10

I am currently exploring Change Data Capture as an option to store temporal databases. It is great because it stores only the deltas and seems like it may solve my problem. When I enabled CDC, a bunch of tables appeared under System Tables.

When querying cdc.dbo_MyTable, I am able to see all the changes that took place on the table. Now, how would I construct a historical view? For instance, if I wanted to see the state of my table as of a particular date, how would I go about doing that? Is that even possible?

It looks I need to take the log and start applying it over my original table but I was wondering if there is a built-in way of doing this. Any suggestions?

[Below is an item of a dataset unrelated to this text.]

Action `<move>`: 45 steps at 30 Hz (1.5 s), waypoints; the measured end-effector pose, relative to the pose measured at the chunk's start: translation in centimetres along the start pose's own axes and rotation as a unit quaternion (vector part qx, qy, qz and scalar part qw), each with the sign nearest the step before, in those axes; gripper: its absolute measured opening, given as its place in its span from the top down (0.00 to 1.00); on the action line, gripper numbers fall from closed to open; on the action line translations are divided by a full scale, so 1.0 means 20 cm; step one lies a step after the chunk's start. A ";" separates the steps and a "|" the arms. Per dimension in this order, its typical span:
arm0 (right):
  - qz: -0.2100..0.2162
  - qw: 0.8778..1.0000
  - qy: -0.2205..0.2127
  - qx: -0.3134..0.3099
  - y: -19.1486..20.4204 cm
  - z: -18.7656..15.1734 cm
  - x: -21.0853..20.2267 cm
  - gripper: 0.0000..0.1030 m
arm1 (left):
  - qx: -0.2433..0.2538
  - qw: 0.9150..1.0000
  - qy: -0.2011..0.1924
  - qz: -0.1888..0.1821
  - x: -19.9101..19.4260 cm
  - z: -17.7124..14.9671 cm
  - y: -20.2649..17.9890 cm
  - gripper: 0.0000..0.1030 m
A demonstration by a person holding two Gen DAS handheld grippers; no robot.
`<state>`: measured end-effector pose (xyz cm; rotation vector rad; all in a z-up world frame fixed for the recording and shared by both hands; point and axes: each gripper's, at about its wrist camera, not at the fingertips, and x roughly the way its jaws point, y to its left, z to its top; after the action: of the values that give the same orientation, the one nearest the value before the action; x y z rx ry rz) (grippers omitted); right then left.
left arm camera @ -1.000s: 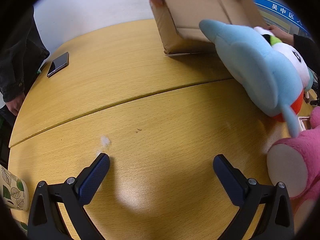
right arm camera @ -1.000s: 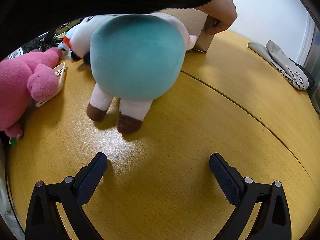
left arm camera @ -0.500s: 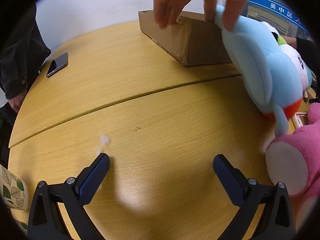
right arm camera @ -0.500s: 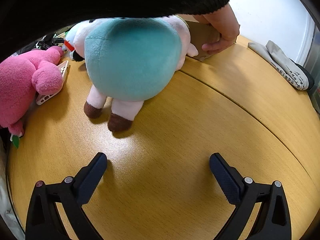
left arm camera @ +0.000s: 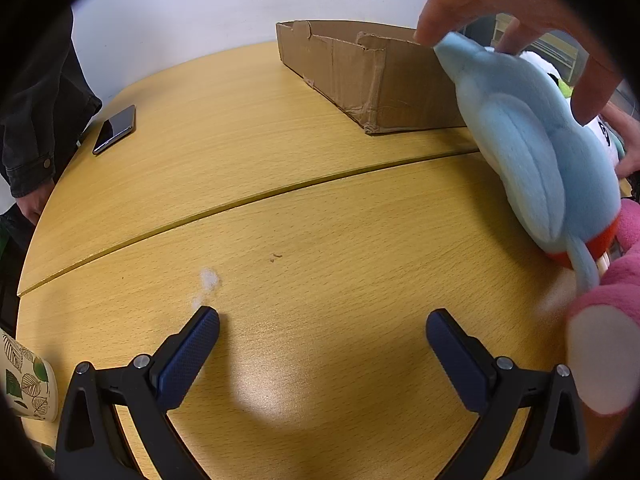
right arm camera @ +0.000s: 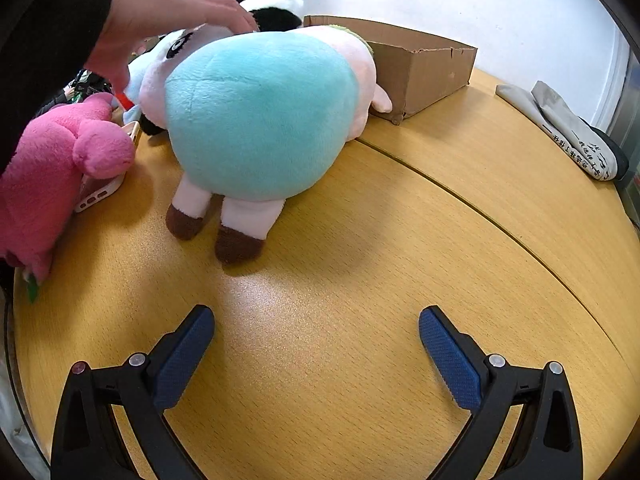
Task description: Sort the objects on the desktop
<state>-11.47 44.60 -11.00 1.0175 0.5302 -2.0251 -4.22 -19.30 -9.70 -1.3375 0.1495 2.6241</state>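
Both claws, left and right, hovered released and empty above the bench. A bare hand rested on the plush toys: the teal-bodied one stood just before the cardboard box, perhaps touching it; the pink plush lay beside it.

Left gripper: my jaws are spread wide, nothing between the blue pads, held low and angled forward. Right gripper: same, jaws wide apart, empty, pads clear of everything. A bare hand with a black sleeve reaches in from the left of my right view, fingers curled downward.
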 end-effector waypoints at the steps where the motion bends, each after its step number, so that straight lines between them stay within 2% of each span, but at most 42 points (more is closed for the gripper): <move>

Some of the use cases I am looking at:

  • Know the state of the graph at a particular point in time
  • Given two graphs at different times, know the set of links that are different (this can probably be obtained using an EXCEPT clause after constructing the tables)
Legend
  • 113,822
  • 119
  • 272
  • 400

3 Answers3

6

it's possible, but not with a built-in way i'm a afraid. You would have to reconstruct the timeline by hand.

Given that the change-tracking tables offer the tran_end_time, which is the time that the value of the property should be perceived as persisted, you would have to make a query that fetches all the distinct periods of table states, join on the tracked property changes and then pivot (to have a presentation in the same form as the table). Don't forget to union with the table state itself to obtain the values that have not been changed/tracked for completeness.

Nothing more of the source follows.